• **WHAT THE EXERCISE ASKS**
Scan the records for "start" and copy each line that contains it.

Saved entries
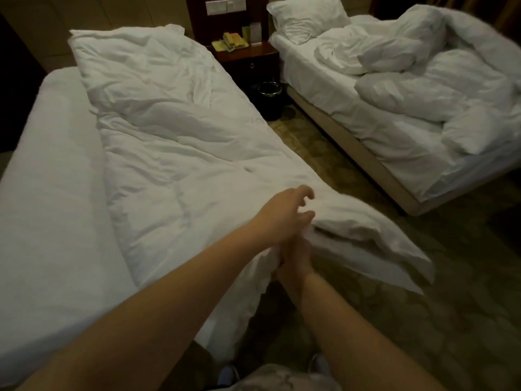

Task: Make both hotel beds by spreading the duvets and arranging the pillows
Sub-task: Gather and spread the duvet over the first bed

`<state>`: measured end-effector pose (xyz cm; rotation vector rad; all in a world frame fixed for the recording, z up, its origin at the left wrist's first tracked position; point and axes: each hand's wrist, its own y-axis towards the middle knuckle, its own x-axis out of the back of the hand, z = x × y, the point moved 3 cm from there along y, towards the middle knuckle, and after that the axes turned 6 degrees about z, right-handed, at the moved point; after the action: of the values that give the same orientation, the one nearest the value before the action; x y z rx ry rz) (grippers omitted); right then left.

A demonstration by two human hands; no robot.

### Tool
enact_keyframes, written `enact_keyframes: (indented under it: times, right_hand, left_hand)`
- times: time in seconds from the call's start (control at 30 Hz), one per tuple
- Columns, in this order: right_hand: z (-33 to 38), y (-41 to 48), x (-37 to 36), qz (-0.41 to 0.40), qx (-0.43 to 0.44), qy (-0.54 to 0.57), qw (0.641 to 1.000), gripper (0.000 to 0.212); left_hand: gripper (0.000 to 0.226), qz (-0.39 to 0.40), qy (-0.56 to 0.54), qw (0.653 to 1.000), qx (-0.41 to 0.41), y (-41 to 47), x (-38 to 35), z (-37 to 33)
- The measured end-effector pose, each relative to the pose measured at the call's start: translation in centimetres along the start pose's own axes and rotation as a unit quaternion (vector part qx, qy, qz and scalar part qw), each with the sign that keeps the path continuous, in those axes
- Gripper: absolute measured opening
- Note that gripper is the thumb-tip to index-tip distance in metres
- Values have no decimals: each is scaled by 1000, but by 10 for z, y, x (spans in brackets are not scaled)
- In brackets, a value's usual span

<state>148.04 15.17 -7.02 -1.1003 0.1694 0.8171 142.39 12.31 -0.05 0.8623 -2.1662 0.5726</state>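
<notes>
R hand (294, 259) grips duvet (174, 170) at the bed's foot edge; L hand (284, 214) hovers over it, fingers loose, empty. Best: grab the hanging corner w/ L, pull square over bare mattress (50, 193).

A person's two bare forearms (158, 311) end in a bare left hand (284, 218) and right hand (293, 259), with a pale, faintly mottled garment (282, 380) and the toes of two light-coloured shoes (229, 373) visible beneath them.
</notes>
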Motion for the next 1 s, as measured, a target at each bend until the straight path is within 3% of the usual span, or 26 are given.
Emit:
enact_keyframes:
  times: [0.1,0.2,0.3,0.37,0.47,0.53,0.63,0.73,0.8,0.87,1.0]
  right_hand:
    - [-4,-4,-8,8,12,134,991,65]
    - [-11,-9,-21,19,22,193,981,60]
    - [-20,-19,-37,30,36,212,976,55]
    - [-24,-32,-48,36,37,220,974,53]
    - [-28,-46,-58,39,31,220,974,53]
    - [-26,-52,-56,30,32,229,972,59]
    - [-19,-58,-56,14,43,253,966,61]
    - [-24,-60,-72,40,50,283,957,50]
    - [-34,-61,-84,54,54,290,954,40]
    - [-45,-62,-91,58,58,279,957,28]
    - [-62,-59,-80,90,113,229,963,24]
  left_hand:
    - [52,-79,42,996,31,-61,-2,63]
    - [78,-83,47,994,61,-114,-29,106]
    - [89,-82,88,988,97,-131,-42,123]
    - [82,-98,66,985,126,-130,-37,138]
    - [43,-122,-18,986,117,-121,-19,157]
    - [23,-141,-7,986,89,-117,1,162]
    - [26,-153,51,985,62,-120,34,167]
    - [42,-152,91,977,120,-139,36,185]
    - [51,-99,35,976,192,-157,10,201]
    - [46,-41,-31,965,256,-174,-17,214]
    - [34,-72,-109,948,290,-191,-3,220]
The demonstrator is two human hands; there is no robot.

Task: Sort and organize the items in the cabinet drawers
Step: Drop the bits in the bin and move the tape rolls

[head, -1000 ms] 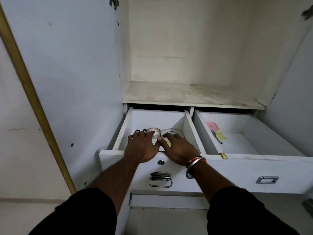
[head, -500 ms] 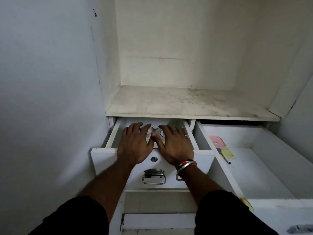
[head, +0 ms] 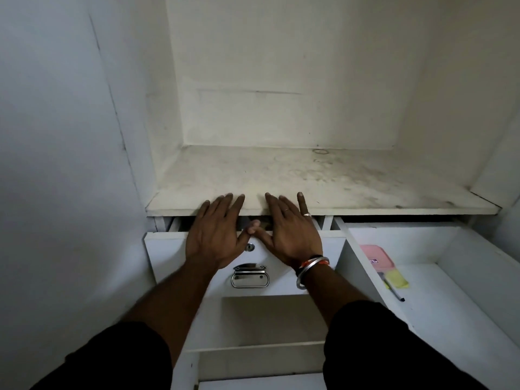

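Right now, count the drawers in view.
2. The left drawer, nearly shut, lies under the left hand and right hand; the right drawer stands pulled out beside it. More may be hidden below.

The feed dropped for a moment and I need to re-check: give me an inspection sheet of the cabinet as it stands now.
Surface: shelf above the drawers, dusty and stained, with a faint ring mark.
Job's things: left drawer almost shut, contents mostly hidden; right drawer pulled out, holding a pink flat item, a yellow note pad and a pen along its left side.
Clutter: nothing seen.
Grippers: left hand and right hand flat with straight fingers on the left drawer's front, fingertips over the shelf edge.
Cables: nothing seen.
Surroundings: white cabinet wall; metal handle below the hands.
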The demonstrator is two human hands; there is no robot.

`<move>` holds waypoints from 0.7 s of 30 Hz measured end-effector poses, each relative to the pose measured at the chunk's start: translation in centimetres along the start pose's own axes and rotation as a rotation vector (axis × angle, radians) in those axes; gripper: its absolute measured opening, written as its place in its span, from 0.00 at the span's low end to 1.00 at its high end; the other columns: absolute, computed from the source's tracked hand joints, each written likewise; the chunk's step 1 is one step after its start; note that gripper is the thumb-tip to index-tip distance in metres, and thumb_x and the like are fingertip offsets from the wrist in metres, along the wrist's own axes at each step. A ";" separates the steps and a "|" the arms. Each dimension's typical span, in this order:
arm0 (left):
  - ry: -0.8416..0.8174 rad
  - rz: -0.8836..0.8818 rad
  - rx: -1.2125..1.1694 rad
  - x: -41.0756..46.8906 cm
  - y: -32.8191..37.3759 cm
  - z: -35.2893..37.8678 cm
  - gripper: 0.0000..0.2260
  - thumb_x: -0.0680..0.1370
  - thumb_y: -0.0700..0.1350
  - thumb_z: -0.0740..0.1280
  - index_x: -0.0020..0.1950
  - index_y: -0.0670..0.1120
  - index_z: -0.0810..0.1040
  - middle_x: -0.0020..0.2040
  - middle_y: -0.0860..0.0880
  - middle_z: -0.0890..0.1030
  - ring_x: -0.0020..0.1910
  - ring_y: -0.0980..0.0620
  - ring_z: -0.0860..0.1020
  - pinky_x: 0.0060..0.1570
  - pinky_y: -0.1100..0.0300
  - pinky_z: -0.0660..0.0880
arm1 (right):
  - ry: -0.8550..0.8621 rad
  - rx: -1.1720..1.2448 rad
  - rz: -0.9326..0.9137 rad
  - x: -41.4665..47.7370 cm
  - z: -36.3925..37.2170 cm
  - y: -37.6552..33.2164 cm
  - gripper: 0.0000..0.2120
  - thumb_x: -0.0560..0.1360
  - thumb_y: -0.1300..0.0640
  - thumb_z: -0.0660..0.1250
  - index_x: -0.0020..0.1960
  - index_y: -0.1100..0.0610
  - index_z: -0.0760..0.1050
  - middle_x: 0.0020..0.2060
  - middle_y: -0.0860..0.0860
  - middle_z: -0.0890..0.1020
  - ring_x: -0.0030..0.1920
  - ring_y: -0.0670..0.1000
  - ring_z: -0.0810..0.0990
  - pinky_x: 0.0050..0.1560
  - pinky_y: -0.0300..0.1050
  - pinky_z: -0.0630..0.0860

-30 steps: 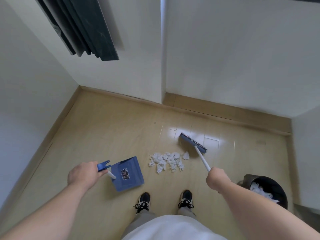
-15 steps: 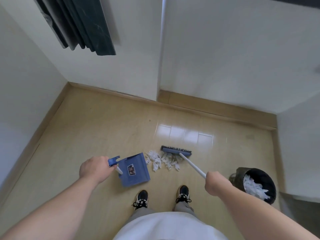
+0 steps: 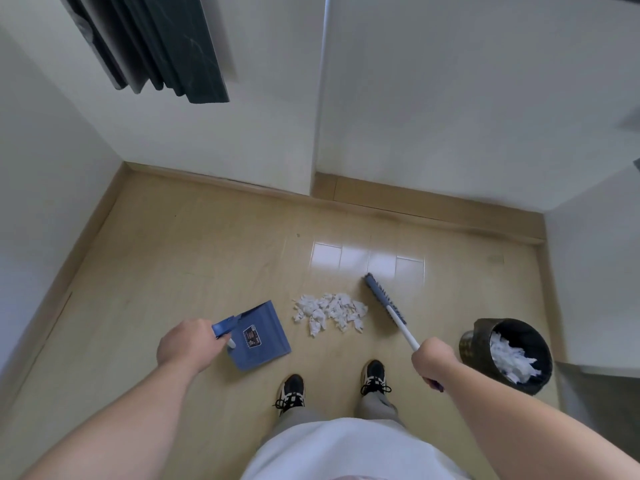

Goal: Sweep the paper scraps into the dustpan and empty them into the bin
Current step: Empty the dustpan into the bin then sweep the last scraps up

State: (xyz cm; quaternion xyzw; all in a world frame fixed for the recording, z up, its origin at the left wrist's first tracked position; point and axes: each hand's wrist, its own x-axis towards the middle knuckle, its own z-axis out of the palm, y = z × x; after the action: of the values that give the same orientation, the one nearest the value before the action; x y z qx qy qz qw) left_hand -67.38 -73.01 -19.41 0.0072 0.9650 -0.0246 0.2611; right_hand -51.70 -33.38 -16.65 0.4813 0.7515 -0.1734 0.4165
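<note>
Left hand (image 3: 187, 346) is closing its fingers round the handle of the blue dustpan (image 3: 259, 336), which is sitting on the wooden floor (image 3: 173, 258) just left of the paper scraps (image 3: 330, 311). Right hand (image 3: 433, 358) is gripping the white handle of the broom (image 3: 384, 303), whose blue head is lying just right of the pile, which is resting on the floor between dustpan and broom. Black bin (image 3: 507, 355), already holding white paper, is standing at far right, beside the right forearm.

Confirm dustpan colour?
Blue, with a small dark label; the dustpan shows clearly in the head view.
</note>
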 end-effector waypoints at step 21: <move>-0.049 0.120 -0.027 4.2 -0.1 1.5 0.18 0.78 0.63 0.64 0.39 0.49 0.76 0.35 0.50 0.77 0.36 0.46 0.78 0.31 0.61 0.69 | -0.172 0.508 0.144 -0.7 8.0 -6.0 0.08 0.77 0.67 0.59 0.50 0.69 0.76 0.32 0.58 0.75 0.20 0.50 0.67 0.26 0.39 0.62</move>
State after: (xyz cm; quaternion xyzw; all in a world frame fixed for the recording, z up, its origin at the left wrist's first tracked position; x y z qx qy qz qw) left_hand -70.22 -73.22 -22.80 0.0609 0.9563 0.0040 0.2860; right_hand -53.15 -41.94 -21.63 0.6059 0.6098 -0.3667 0.3558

• **REPLY TO THE TASK**
- times: time in seconds from the call's start (control at 30 Hz), one per tuple
- The measured end-effector pose, each relative to the pose measured at the call's start: translation in centimetres along the start pose's own axes and rotation as a unit quaternion (vector part qx, qy, qz and scalar part qw), each with the sign that keeps the path continuous, in those axes
`<move>` holds waypoints from 0.7 s of 30 Hz measured end-effector poses, each relative to the pose measured at the chunk's start: translation in centimetres along the start pose's own axes and rotation as a rotation vector (axis × angle, radians) in those axes; gripper: its absolute measured opening, written as its place in its span, from 0.00 at the span's low end to 1.00 at its high end; the other columns: absolute, computed from the source's tracked hand joints, each written likewise; the chunk's step 1 is one step after its start; note that gripper is the thumb-tip to index-tip distance in metres, and thumb_x and the like are fingertip offsets from the wrist in metres, along the wrist's own axes at each step. A ";" separates the steps and a "|" the arms. Each dimension's typical span, in this order:

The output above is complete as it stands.